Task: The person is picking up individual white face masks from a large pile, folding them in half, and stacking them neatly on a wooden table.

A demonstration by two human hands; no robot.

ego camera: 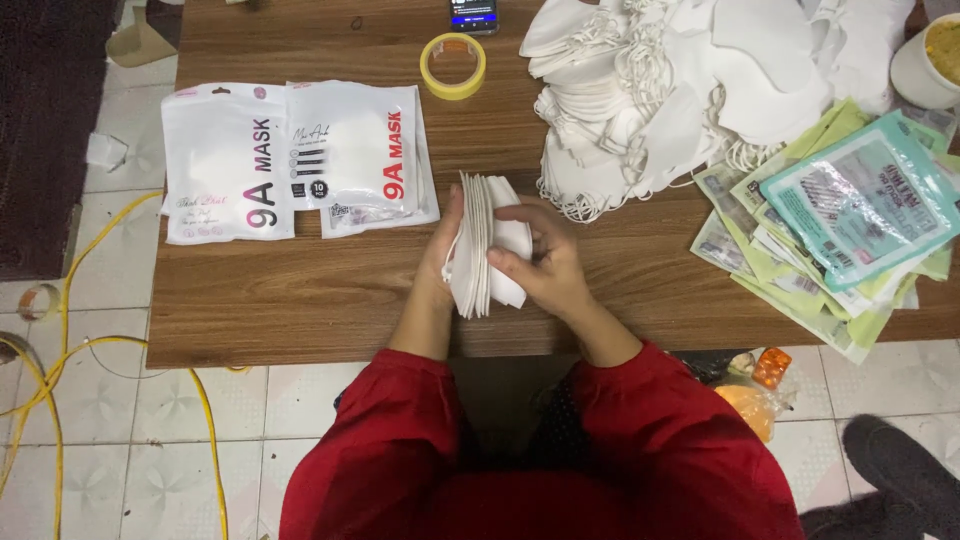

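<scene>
White floor tiles (120, 430) lie under a brown wooden table (300, 290), and yellow cords (60, 330) curl over the tiles on the left. Closest to us are two red sleeves (540, 450). Both hands are out over the near edge of the table, and they hold a stack of white masks (483, 245) up on its edge. The left hand (447, 250) is behind the stack, with its fingers pressed flat on the far left side. The right hand (545, 262) is closed around the other side, and its thumb and fingers squeeze the stack. So the stack is pressed between the two hands, just above the wood. A bit farther on the left lie two white mask bags (295, 160), side by side and flat. On the right is a messy fan of green and white packs (840, 220). Behind the hands, farther back, sits a big pile of loose white masks (680, 90) with thin ear loops. A roll of yellow tape (453, 66) lies near the far edge, and a phone (473, 14) is just past it. A white cup (925, 60) stands in the far right corner.
</scene>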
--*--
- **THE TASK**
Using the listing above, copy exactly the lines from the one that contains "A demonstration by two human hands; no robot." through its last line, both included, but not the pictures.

- **SOLUTION TO THIS EXERCISE**
A demonstration by two human hands; no robot.

ego camera: 

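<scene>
White floor tiles (120, 430) lie under a brown wooden table (300, 290), and yellow cords (60, 330) curl over the tiles on the left. Closest to us are two red sleeves (540, 450). Both hands are out over the near edge of the table, and they hold a stack of white masks (483, 245) up on its edge. The left hand (447, 250) is behind the stack, with its fingers pressed flat on the far left side. The right hand (545, 262) is closed around the other side, and its thumb and fingers squeeze the stack. So the stack is pressed between the two hands, just above the wood. A bit farther on the left lie two white mask bags (295, 160), side by side and flat. On the right is a messy fan of green and white packs (840, 220). Behind the hands, farther back, sits a big pile of loose white masks (680, 90) with thin ear loops. A roll of yellow tape (453, 66) lies near the far edge, and a phone (473, 14) is just past it. A white cup (925, 60) stands in the far right corner.
</scene>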

Now the exercise is complete.